Les lâches constituent un témoignage historique très intéressant sur ces derniers jours de la guerre. Ils ont un caractère autobiographique certain car Škvorecký est né lui aussi en 1924 et derrière Kostelec, se cache Náchod, une ville du Nord-Est de la Bohême où est né l’auteur. Danny porte un regard tantôt détaché, tantôt humoristique ou ironique sur la situation. « Lui, il était obligé d’être héroïque parce que, pendant la guerre, il ne l’avait pas été du tout » dit-il en parlant d’un des voisins, sans oublier de prendre part aux combats, même s’il relativise son héroïsme. Danny a la naïveté de sa jeunesse, mais également une profonde honnêteté. Il saisit bien le caractère des gens qui l’entourent et le rôle que certains veulent jouer. Il prend conscience qu’une nouvelle époque est en train de naître avec l’arrivée de l’Armée Rouge :
La place se remplit de leur bruit et du claquement des longs fouets. On eût dit que la procession n’allait jamais finir. L’air lui-même s’imprégna de leur odeur, le fumet de la toundra et de la taïga. Je regardais ces visages hâlés et il me semblait incroyable qu’il ait pu exister des gens comme ça, des gens qui ne connaissent rien du jazz et peut-être rien non plus des filles.
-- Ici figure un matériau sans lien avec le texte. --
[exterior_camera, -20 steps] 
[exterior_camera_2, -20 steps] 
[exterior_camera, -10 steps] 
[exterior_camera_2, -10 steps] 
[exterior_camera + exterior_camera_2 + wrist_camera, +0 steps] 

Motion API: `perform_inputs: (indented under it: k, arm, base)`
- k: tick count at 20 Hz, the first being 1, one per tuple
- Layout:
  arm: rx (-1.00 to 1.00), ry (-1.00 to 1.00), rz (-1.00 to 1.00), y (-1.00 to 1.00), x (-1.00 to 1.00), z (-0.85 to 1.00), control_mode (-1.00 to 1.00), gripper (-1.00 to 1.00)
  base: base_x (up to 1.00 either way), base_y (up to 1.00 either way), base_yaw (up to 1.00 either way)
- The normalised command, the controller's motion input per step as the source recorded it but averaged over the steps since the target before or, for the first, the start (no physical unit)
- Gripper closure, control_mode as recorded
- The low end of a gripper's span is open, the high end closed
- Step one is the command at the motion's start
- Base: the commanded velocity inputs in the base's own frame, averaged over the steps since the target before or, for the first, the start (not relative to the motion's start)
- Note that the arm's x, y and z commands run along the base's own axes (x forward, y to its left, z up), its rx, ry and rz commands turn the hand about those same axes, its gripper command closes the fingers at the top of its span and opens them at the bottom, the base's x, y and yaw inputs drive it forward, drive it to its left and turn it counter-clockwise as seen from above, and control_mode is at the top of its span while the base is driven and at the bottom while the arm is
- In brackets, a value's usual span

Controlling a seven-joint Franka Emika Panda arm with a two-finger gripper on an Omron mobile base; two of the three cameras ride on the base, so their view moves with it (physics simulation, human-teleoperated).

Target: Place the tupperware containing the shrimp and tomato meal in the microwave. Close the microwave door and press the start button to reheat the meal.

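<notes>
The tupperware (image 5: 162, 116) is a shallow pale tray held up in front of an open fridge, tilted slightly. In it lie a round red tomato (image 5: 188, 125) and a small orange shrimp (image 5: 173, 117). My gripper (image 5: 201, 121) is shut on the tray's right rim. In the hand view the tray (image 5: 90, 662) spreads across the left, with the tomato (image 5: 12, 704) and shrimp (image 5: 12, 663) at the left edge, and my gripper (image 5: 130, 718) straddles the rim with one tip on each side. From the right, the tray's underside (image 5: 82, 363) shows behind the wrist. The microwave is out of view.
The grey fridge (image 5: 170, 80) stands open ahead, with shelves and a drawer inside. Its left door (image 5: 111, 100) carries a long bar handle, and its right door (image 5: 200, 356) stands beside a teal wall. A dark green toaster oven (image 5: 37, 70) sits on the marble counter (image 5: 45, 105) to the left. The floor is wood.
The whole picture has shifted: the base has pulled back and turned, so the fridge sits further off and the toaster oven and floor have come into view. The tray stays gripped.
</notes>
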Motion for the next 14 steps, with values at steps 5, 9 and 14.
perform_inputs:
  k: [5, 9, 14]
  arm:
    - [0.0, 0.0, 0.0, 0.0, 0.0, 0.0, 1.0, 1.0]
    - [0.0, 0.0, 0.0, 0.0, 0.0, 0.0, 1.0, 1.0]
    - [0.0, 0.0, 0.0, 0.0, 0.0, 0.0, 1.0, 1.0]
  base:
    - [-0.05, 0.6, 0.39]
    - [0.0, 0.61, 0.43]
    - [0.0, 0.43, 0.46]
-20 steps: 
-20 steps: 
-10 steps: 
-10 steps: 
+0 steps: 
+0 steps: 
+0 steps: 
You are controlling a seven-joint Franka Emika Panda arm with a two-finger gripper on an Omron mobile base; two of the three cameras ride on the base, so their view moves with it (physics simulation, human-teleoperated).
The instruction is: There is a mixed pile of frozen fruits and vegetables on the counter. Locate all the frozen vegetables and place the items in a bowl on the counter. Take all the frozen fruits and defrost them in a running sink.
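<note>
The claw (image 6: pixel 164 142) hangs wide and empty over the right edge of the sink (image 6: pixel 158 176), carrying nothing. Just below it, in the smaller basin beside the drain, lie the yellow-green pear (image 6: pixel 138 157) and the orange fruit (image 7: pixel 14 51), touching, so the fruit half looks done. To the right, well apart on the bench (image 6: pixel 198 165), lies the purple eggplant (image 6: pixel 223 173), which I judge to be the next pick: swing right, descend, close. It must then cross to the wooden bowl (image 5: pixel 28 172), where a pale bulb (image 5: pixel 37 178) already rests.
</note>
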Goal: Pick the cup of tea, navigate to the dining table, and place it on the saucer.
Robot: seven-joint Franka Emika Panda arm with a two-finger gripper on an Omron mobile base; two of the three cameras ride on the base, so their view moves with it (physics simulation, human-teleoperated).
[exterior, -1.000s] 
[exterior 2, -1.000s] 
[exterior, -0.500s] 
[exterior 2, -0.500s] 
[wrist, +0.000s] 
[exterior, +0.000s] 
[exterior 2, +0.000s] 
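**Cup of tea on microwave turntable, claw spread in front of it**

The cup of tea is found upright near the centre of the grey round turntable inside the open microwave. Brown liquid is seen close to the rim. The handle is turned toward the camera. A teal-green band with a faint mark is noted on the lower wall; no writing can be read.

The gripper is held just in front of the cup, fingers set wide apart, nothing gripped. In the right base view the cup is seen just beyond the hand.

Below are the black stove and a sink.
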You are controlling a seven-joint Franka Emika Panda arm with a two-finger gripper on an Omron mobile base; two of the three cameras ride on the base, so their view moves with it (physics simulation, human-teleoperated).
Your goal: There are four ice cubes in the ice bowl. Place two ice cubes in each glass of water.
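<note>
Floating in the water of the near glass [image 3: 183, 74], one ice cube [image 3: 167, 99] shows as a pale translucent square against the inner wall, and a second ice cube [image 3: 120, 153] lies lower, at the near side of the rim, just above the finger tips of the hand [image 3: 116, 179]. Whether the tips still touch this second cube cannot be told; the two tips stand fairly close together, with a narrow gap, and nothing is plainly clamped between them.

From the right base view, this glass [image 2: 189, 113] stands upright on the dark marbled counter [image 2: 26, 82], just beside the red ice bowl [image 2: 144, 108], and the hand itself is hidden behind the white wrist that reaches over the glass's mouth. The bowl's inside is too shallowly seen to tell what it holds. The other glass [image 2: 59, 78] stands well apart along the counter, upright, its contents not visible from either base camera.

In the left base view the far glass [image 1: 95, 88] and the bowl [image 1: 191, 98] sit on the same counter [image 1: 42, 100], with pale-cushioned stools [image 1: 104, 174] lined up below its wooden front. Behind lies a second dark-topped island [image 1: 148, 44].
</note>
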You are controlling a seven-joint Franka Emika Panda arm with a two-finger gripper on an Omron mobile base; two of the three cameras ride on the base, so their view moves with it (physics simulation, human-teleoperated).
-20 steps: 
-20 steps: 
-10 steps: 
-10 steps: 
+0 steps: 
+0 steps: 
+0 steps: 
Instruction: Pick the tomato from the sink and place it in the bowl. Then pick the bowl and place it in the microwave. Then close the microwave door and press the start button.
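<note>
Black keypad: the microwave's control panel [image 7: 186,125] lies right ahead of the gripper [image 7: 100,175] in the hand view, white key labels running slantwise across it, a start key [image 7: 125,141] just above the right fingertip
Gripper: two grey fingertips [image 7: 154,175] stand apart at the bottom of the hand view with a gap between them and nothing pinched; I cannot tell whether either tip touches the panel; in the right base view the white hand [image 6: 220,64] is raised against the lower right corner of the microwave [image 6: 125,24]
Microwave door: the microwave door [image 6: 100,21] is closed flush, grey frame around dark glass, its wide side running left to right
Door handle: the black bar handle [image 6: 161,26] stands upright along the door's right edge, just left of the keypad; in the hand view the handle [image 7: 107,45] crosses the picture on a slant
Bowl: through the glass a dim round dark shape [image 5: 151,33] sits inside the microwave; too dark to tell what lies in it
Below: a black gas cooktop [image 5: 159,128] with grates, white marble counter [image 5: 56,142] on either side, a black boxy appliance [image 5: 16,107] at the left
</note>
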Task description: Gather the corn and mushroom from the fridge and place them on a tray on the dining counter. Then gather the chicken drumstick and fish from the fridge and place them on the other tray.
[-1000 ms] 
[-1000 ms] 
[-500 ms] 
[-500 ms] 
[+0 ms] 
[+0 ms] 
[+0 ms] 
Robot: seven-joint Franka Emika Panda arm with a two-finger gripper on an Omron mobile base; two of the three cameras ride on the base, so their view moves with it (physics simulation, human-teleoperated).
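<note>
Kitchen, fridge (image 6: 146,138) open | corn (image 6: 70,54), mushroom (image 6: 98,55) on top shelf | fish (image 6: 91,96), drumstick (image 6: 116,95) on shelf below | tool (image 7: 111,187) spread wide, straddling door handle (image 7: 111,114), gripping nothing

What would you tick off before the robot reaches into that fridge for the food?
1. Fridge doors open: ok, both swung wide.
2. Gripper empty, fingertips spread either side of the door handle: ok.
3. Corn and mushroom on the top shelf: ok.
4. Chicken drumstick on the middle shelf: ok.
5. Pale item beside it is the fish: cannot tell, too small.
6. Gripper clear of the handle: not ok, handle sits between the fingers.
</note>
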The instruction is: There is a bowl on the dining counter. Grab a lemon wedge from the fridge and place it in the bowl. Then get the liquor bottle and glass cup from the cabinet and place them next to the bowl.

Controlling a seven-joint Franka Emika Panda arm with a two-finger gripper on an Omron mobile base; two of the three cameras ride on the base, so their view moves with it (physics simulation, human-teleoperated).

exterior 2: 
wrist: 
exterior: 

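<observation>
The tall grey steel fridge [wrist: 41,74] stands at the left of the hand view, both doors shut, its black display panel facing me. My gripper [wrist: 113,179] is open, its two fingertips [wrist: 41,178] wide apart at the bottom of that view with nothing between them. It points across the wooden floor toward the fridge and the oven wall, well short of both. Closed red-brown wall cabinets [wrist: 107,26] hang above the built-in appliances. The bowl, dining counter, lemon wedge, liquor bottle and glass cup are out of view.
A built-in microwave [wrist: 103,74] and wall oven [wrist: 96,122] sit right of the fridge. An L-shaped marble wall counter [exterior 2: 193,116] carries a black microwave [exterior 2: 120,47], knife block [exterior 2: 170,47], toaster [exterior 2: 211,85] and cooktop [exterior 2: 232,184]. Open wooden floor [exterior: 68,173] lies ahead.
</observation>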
Ils passaient saouls, victorieux, ne pensant à rien, tout à fait différents de moi, tout à fait étrangers. Et en même temps, je me sentais attiré par eux. Je les admirais. C’était cela, l’Armée rouge. Elle fonçait en avant, poussiéreuse, sauvage, infatigable, trempée de sueur, barbare. Je ne savais pas si réellement quelque chose commençait, une révolution, et si elle avait quoi que ce soit à voir avec moi et avec mon monde. Tout cela passait en dehors de moi, et moi, il me semblait que j’étais perdu pour tout cela. Je savais seulement qu’on acclamerait les novateurs, que les gens feraient de grands discours pour le communisme et que moi, je ne mentirais jamais. Je n’avais rien contre le communisme. Je ne le connaissais pas. Et je ne faisais pas partie de ceux qui sont contre quelque chose, pour la seule raison que leur famille et que leurs amis sont contre. Je n’avais rien contre personne, aussi longtemps que je pouvais jouer du jazz sur mon saxo. Car c’était ça que j’aimais le plus, et simplement je ne pourrais jamais soutenir quelque chose qui serait contre le jazz.
C’est un vrai régal de lire à nouveau Škvorecký ! On ne peut que regretter une nouvelle fois qu’aucune édition récente ne permette à un lectorat plus large de découvrir son oeuvre. C’est à la fois facile à lire, très vivant grâce à de nombreux dialogues, mais en même temps profond, bien écrit, « humoristiquement intelligent ». De la très bonne littérature en conclusion.